**What to produce**
From the data that follows, print exactly the lines starting at the one containing "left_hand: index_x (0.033" and ending at the one containing "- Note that"; include both of them and nothing more.

**Provided data**

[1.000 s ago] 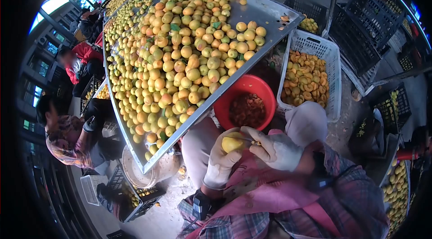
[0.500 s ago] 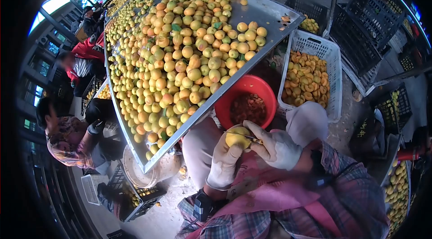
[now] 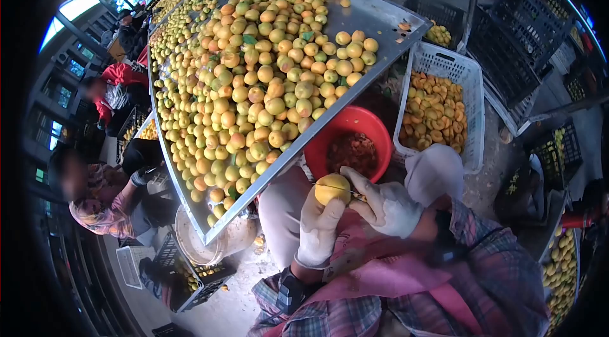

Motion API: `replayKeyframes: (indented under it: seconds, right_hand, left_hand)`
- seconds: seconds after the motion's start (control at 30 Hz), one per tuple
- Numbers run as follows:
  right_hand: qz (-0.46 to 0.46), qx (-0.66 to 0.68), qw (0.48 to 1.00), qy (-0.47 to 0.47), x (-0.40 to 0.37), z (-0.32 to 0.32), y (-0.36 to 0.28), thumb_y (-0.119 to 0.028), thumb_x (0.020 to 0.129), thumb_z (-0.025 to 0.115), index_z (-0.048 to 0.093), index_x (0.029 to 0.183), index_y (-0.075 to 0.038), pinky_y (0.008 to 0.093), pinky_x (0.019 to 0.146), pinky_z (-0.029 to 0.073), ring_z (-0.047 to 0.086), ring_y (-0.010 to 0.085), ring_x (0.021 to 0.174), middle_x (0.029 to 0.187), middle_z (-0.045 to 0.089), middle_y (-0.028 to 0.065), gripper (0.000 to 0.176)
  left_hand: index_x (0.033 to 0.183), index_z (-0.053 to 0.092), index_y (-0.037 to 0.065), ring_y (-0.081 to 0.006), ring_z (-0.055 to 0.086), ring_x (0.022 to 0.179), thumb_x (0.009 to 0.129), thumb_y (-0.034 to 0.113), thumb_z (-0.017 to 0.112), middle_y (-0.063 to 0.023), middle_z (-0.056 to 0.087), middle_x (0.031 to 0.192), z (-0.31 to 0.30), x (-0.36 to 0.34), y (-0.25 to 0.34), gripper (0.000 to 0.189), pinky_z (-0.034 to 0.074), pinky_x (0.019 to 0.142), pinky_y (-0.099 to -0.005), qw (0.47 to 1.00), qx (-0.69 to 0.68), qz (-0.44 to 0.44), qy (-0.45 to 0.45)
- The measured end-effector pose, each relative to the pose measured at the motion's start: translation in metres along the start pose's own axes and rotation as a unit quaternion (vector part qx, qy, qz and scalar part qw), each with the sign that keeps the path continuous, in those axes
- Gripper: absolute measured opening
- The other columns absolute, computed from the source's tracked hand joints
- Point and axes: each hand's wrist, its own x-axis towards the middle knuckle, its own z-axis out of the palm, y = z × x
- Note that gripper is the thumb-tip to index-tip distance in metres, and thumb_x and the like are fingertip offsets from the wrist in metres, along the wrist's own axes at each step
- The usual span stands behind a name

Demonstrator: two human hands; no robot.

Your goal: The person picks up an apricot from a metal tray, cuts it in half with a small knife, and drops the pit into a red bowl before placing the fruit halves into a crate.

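Gripping an apricot [image 3: 331, 188], the left hand [image 3: 317, 228] stood fingers-up.
Right hand [image 3: 388, 208], clenched on a thin knife [image 3: 353, 194], laid the blade across the fruit.

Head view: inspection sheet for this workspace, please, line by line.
Surface: slanted metal table, heaped with a fruit pile.
Job's things: one yellow fruit in the left hand; thin blade in the right hand, laid across it.
Clutter: red bowl holding brownish scraps; white crate of cut fruit pieces.
Grips: both gloved; left grip closed on the yellow fruit, right closed on the thin blade.
Cables: nothing seen.
Surroundings: black crates at right; other people at left.
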Motion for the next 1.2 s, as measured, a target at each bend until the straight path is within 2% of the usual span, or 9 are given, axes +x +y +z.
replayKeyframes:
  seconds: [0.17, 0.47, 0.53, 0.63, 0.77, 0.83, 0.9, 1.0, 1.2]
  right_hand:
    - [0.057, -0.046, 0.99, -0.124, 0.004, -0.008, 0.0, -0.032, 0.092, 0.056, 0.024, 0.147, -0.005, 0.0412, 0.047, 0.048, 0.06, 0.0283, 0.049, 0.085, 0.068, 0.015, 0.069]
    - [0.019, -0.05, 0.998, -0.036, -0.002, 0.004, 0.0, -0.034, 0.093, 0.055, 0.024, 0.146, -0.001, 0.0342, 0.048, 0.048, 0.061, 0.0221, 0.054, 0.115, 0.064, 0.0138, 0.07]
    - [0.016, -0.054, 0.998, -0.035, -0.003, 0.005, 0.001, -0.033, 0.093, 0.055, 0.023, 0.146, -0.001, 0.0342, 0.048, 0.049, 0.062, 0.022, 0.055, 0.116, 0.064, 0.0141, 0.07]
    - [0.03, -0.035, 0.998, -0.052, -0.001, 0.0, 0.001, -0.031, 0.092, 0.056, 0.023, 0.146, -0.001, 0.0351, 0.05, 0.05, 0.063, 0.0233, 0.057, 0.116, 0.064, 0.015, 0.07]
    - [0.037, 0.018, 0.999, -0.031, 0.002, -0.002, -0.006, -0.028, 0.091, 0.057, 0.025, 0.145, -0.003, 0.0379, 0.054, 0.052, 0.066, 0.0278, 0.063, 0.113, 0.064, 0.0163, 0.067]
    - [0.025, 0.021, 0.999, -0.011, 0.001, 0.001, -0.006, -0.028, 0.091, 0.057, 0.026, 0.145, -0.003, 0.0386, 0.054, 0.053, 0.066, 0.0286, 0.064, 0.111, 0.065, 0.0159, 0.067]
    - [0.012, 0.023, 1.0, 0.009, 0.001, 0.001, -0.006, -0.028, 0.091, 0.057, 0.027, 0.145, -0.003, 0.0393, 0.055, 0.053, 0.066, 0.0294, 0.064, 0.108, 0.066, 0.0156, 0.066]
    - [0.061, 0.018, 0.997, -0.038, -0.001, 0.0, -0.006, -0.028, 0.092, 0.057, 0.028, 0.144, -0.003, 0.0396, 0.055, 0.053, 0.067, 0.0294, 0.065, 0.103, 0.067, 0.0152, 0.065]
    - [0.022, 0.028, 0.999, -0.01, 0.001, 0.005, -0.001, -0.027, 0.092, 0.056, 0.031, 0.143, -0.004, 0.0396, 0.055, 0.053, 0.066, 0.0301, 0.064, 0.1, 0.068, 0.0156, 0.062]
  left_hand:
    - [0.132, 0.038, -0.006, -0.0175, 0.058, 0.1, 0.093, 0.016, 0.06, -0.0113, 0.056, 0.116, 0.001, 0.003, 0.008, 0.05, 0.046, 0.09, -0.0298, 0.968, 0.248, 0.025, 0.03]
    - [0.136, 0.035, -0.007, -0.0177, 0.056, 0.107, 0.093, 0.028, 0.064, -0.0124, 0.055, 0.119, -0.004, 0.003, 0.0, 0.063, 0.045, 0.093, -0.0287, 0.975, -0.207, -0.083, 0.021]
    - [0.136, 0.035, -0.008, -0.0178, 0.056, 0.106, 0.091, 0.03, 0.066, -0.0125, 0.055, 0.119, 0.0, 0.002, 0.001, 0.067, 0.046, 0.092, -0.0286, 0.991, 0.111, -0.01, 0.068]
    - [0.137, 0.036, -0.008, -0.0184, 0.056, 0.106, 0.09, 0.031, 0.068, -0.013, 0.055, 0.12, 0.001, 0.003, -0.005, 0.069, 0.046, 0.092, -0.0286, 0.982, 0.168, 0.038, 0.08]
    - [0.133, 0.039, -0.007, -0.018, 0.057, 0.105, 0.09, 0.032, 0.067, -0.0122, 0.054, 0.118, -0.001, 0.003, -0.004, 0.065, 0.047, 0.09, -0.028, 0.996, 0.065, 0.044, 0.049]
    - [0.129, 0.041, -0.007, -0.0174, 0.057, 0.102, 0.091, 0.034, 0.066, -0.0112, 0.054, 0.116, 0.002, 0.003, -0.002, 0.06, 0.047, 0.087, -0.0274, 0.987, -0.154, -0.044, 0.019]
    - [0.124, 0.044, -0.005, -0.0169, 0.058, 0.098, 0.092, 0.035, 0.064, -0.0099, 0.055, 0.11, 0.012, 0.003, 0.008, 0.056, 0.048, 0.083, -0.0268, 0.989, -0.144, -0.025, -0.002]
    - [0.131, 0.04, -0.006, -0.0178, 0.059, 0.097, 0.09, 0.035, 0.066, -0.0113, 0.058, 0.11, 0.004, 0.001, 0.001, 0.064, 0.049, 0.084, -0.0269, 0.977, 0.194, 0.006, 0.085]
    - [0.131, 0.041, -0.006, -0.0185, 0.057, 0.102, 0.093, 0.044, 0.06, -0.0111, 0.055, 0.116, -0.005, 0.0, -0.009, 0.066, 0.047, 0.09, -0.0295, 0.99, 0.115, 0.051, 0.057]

**Output of the task**
  left_hand: index_x (0.033 to 0.183), index_z (-0.053 to 0.092), index_y (-0.037 to 0.065), ring_y (-0.081 to 0.006), ring_z (-0.055 to 0.086), ring_x (0.022 to 0.179), thumb_x (0.009 to 0.129), thumb_y (-0.034 to 0.113), thumb_z (-0.017 to 0.112), middle_y (-0.063 to 0.023), middle_z (-0.056 to 0.087), middle_x (0.031 to 0.192), z (-0.31 to 0.30), x (-0.36 to 0.34), y (-0.25 to 0.34), gripper (0.000 to 0.189), pinky_z (-0.034 to 0.074), pinky_x (0.019 to 0.142), pinky_y (-0.099 to -0.005), qw (0.47 to 1.00), qx (-0.69 to 0.68), qz (-0.44 to 0.44), qy (-0.45 to 0.45)
- The measured end-effector pose, each relative to the pose measured at the motion's start: translation in metres along the start pose's own axes and rotation as a unit quaternion (vector part qx, qy, qz and scalar part qw), each with the sign that keeps the path continuous, in those axes
- Gripper: absolute measured opening
- The other columns absolute, computed from the source's tracked hand joints
- Point and axes: each hand's wrist, its own x-axis towards the middle knuckle, its own z-axis out of the palm, y = z × x
- Note that gripper is the thumb-tip to index-tip distance in metres, and thumb_x and the like are fingertip offsets from the wrist in metres, along the wrist's own axes at each step

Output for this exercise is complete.